Quaranta anni dopo, ecco il libro di ANTONIO SERENA “I Giorni di Caino” (una revisione di destra) storiograficamente inattendibile, (una memoria viva ma non condivisa) vende migliaia di copie parlando male dei partigiani e della loro violenza, come se le Brigate Nere e la Decima Mas fossero angioletti vittime dell’odio partigiano, e le torture da loro perpetrate (che arrivavano a togliere gli occhi delle vittime) non ci fossero state, quindi un rovesciamento della realtà esistente, con una verità di parte che faceva a pugni con tutta la storiografia presente, c’era una sorta di ostilità-omologazione massmediologica di contenuti “revisionisti” e siamo negli anni ‘90, ma già la classe contadina nel dopoguerra – come abbiamo detto – aveva dimenticato e rimosso la guerra partigiana a cui aveva aderito sin dal principio, promuovendo sul campo certi suoi capi molto vicini a questa classe, anche come origine.

Molti partigiani che volevano il cambiamento, combattevano non solo per la libertà (in sé un ideale borghese) ma anche per un altro tipo di società dove questa libertà si potesse manifestare pienamente, un’altra Italia che potesse avvicinarsi al mito della grande Russia, c’era però tanta confusione e semplificazione e nell’immediato dopoguerra vedendo il ritorno al potere di personaggi compromessi col regime molti partigiani se ne andarono indignati, fuggirono all’estero, emigrarono, mentre il filone filosovietico si svaporava a poco poco, in base al principio del socialismo in un solo paese, e quindi solo quello russo, le armi nascoste, dovevano essere restituite e i membri del PCI cercavano di convincere i più ritrosi che non volevano entrare nella categoria degli ex combattenti, una categoria quest’ultima che nella prima guerra mondiale costituisce la nervatura dell’ideologia fascista, gli ex combattenti partigiani potevano farlo per quella comunista e ci fu anche l’occasione dell’attentato a Togliatti, ma se c’era qualche tentativo di ribellione tra gli operai, i contadini trevigiani secondo Vanzetto costretti com’erano dalle necessità economiche, cercavano già delle “protezioni”, “patronati” per sopravvivere alla atavica miseria, avevano cioè rivolto le spalle alla speranza di un qualche cambiamento.

Anzi dal dopoguerra per oltre 50 anni il Paese pensò allo sviluppo economico mentre la lotta partigiana aveva trovato posto tra i simboli istituzionali, in primis la Costituzione entrata in vigore il 1° gennaio 1948, della continuità col patriottismo risorgimentale dove spesso vinceva la retorica dello “sprezzo del pericolo” alimentata anche da un Partito Comunista che non voleva approfondire la complessità di una Resistenza che aveva tante sfaccettature e motivazioni.

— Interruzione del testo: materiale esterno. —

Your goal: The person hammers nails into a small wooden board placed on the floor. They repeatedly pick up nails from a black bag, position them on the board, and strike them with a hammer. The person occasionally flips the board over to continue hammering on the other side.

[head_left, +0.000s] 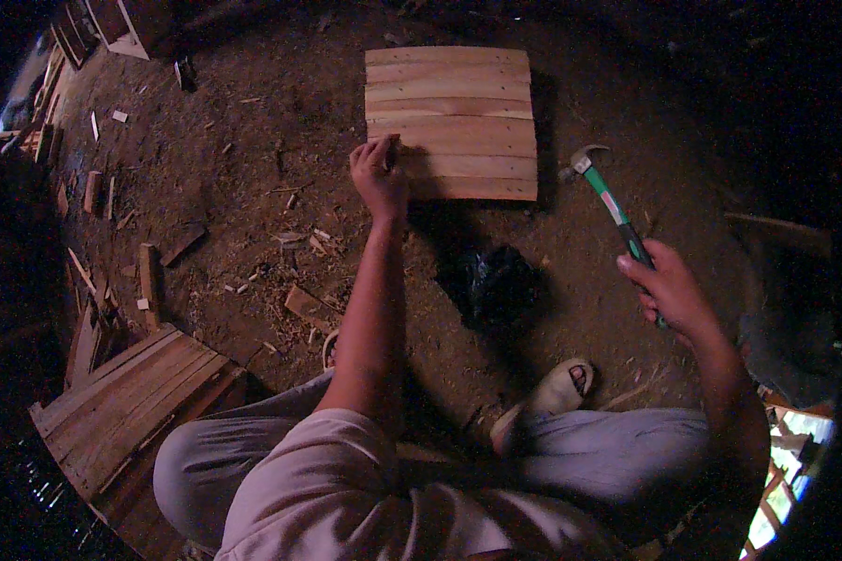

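A square panel of pale wooden slats (pixel 468 103) lies ahead of me, with small dark nail marks along its sides. My left hand (pixel 381 179) is at the panel's near left edge with its fingers pinched together. Whatever it may hold there is too small and dark to make out. Off to the right of the panel, my right hand (pixel 672 292) grips a claw hammer (pixel 612 203) low on its green and black handle. The hammer's metal head points away from me and is apart from the wood.
A crumpled black plastic bag (pixel 500 285) sits on the dirt floor between me and the panel. Wood scraps (pixel 311 307) and shavings litter the ground to the left. Another slatted wooden piece (pixel 140 402) stands at the lower left. My sandalled foot (pixel 557 391) rests near the bag.
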`<state>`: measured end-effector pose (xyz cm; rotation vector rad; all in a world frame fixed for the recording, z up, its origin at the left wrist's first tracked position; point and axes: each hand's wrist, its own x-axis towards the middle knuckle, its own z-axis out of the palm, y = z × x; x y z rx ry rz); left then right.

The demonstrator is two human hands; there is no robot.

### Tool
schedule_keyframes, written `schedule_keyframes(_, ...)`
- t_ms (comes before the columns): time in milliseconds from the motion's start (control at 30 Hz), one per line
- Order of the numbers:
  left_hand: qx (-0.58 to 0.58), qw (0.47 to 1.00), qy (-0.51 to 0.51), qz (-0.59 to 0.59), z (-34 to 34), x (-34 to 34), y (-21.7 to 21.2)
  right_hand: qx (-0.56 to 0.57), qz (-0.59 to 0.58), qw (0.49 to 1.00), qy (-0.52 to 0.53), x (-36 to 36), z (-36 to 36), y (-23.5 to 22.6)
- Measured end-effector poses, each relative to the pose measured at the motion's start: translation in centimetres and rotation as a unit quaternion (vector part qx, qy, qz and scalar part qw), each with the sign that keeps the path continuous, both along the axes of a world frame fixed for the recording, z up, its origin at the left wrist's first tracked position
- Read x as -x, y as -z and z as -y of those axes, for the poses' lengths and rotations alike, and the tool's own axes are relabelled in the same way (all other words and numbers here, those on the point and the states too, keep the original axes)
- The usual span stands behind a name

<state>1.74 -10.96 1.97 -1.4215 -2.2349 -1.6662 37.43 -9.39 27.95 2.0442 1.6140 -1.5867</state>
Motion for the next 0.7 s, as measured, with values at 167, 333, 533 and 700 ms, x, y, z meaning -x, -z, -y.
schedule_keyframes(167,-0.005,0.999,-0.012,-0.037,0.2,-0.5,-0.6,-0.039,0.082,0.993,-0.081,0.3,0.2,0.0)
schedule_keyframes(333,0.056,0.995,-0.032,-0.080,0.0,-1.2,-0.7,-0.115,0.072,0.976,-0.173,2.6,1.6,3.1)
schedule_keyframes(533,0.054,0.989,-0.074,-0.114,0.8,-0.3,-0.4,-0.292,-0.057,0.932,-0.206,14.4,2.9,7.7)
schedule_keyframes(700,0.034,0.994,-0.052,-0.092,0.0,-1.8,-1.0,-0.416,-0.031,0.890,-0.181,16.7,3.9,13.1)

Il rischio era che la stessa Resistenza potesse perfino sfuggire agli schemi della sua prassi politica immediata, antidemocristiana, ma prudentemente occidentale per l’effetto delle sfere di influenza, una linea strettamente di partito che assorbe nella quotidianità le differenze che vengono relegate sempre più in là, a un domani quando si vincerà le elezioni, al di là delle parole ancora rivoluzionarie, la “linea” politica indugia sempre più verso un riformismo radicale che sta al posto di una “rivoluzione proletaria” ormai sbandierata solo alle feste dell’Unità, di fatto accettando la coesistenza pacifica, mentre si tende a rimuovere la storia della resistenza in quanto “presenza di un gran numero di irregolari”, che magari avevano fatto la lotta senza una coscienza politica sviluppata, e premiando invece quei partigiani obbedienti alla linea politica facendoli diventare dirigenti, che avrebbero dato lustro allo stesso partito.

Tutta una serie di problematiche erano rimaste sottotraccia quasi escluse dalla storia, al punto che si parla anche di una guerra della memoria (Focardi) e di lotte intestine tra i partigiani distinguendo quelli più vicini ai partiti come la Dc, liberali e monarchici (di soliti chiamati attendisti) e quelli unitari Azionisti, Socialisti Repubblicani e Pci più “azionisti” e vicini al comunismo garibaldino e altri gruppi chiamati spesso bande, più ribelli e istintivi.